### [ACTION ITEM]
Please repeat the lines below, exactly and only, from the one that holds "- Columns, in" through the one that holds "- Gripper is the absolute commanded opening".

(Stored data entries)
======
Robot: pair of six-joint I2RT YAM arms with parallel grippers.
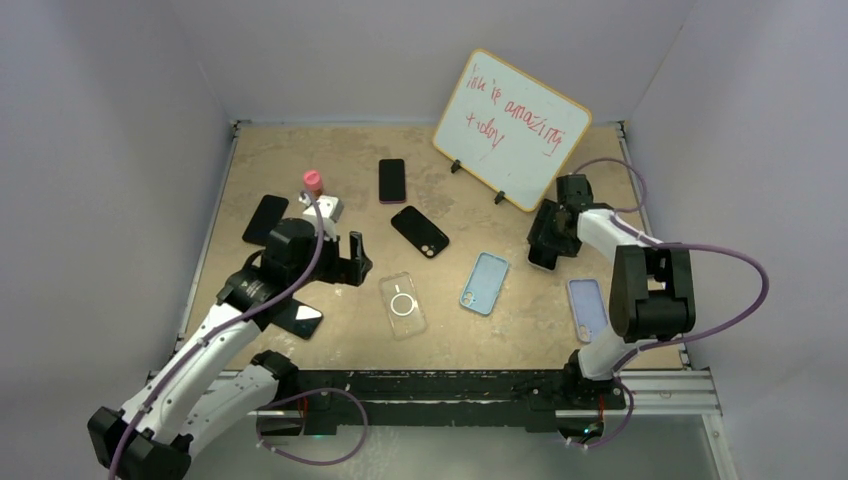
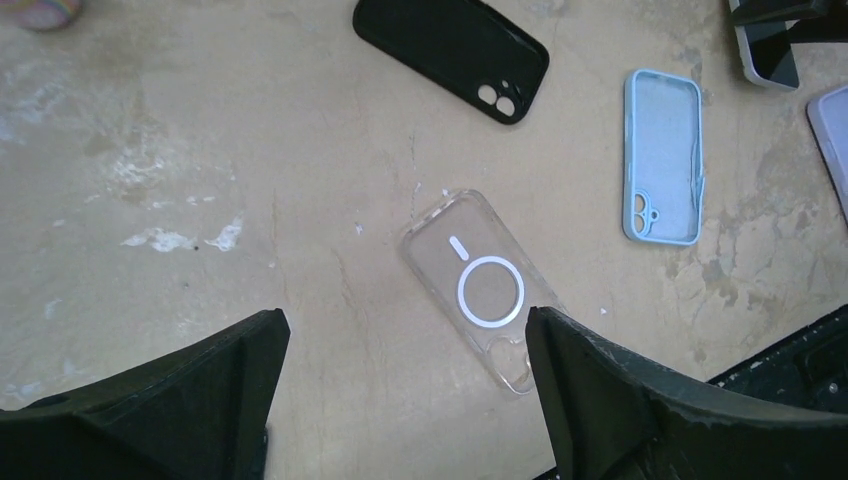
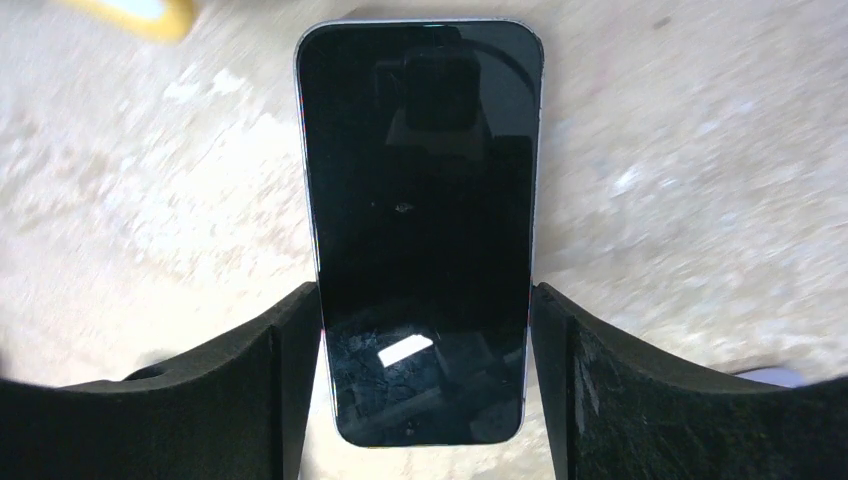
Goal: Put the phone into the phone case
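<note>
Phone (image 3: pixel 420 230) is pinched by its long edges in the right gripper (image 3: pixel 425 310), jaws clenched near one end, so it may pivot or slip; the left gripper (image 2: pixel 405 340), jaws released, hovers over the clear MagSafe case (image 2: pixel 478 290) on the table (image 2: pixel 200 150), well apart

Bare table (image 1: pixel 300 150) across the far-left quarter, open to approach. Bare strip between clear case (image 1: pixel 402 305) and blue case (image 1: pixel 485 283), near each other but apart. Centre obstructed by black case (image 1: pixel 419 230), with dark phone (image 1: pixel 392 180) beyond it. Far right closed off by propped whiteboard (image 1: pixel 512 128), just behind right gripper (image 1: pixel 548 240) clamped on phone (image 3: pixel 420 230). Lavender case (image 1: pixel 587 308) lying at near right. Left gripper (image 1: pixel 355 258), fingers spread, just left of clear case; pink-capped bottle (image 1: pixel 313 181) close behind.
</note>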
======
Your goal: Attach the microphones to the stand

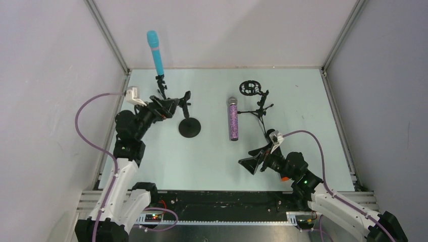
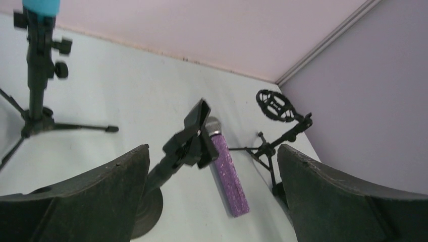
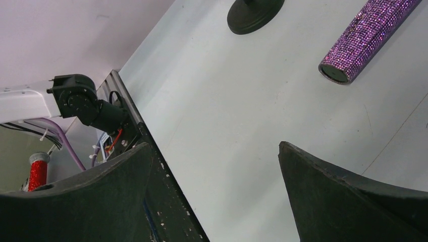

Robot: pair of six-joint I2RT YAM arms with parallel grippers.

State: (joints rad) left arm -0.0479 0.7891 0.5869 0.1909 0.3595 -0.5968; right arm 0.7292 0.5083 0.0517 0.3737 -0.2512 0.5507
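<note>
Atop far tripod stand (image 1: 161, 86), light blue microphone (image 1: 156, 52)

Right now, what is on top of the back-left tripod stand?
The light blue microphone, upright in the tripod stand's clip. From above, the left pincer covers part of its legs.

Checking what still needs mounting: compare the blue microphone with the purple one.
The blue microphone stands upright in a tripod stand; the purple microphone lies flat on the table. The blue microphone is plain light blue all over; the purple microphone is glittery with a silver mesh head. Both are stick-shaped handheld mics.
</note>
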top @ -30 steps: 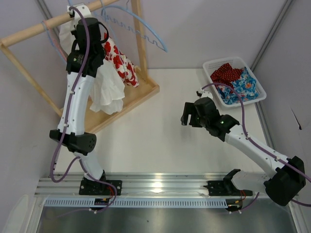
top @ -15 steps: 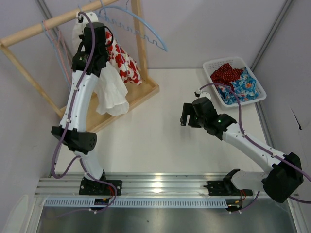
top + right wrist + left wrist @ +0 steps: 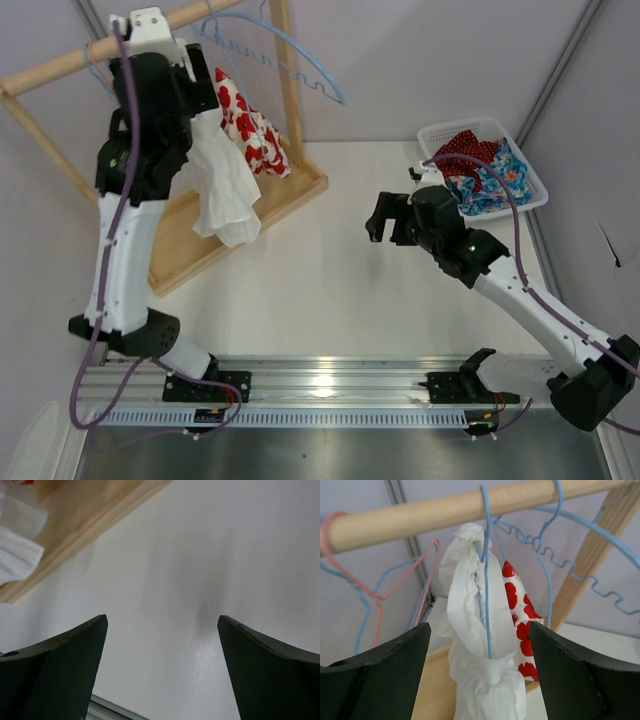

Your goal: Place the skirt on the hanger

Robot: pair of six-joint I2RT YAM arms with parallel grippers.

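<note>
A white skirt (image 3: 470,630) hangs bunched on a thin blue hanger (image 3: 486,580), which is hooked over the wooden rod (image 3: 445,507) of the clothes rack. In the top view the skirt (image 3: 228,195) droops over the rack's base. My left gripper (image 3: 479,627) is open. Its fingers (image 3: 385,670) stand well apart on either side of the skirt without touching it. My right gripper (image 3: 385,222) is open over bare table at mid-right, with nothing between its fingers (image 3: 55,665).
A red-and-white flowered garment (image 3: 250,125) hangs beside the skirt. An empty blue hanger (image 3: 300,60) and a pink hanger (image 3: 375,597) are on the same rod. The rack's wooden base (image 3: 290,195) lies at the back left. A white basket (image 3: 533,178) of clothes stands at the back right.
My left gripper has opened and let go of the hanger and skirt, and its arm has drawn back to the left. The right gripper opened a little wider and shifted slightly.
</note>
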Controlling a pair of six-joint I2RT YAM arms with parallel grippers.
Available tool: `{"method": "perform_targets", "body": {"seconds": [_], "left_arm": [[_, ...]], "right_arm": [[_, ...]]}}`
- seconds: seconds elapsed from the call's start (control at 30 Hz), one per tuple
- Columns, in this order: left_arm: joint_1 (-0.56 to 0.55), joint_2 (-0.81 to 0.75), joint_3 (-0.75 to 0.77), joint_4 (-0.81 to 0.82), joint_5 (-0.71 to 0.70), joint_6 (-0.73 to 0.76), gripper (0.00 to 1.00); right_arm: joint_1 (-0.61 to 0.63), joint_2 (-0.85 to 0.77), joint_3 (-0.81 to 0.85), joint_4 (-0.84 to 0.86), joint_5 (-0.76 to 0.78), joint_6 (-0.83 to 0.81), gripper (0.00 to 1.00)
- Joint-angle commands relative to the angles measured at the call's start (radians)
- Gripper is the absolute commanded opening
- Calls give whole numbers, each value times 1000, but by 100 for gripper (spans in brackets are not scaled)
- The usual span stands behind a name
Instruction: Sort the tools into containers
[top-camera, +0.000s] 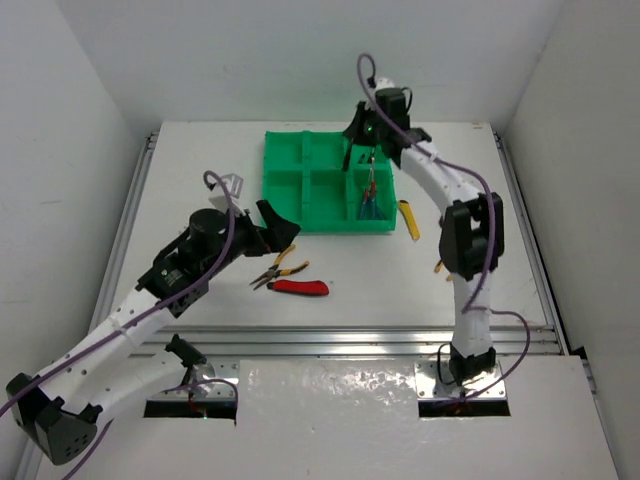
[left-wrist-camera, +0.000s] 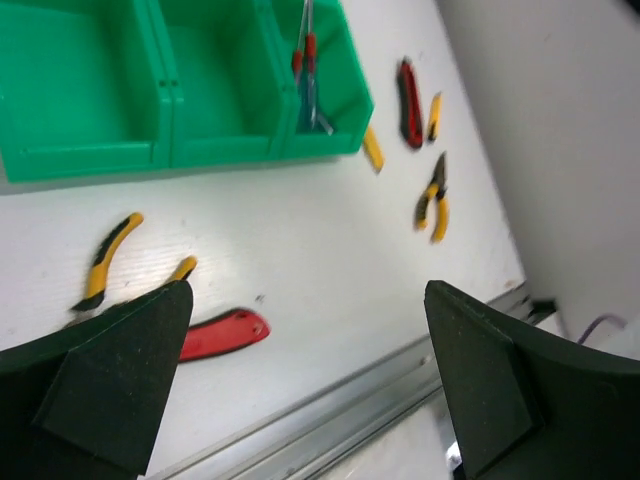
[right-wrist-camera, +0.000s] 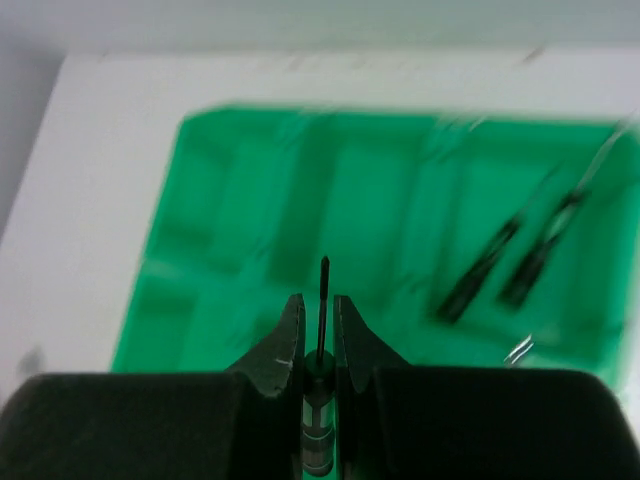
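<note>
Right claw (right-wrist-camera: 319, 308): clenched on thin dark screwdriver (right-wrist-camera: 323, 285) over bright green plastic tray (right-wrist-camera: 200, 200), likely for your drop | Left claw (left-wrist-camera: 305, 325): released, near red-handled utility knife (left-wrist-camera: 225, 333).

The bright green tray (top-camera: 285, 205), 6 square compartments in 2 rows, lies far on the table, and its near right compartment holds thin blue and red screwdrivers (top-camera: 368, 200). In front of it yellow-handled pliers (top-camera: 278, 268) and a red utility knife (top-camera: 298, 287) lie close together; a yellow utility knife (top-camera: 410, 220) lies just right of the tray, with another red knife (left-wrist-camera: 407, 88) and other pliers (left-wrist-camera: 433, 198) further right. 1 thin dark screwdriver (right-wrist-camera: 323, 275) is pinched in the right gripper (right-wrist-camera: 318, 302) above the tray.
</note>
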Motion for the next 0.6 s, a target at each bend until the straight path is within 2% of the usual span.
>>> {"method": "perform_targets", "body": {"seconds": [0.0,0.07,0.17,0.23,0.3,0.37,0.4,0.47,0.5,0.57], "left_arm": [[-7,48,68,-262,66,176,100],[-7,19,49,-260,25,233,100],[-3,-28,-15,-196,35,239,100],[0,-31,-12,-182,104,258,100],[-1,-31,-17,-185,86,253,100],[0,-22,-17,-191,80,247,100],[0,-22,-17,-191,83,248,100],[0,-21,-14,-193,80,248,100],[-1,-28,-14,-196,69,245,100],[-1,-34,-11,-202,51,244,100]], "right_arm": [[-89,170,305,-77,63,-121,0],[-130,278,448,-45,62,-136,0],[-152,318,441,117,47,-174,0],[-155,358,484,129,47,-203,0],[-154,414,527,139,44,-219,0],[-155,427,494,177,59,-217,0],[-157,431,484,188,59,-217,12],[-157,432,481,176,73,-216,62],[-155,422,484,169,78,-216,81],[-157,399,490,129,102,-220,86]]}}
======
### [ANSWER TO THE PROBLEM]
- Columns, in this order: left_arm: joint_1 (-0.56 to 0.55), joint_2 (-0.81 to 0.75), joint_3 (-0.75 to 0.77), joint_4 (-0.81 to 0.82), joint_5 (-0.71 to 0.70), joint_6 (-0.73 to 0.76), gripper (0.00 to 1.00); right_arm: joint_1 (-0.61 to 0.63), joint_2 (-0.85 to 0.77), joint_3 (-0.81 to 0.85), joint_4 (-0.84 to 0.86), joint_5 (-0.76 to 0.78), joint_6 (-0.83 to 0.81), gripper (0.00 to 1.00)
- Joint-angle commands relative to the angles measured at the call's start (radians)
- Gripper is the absolute commanded opening

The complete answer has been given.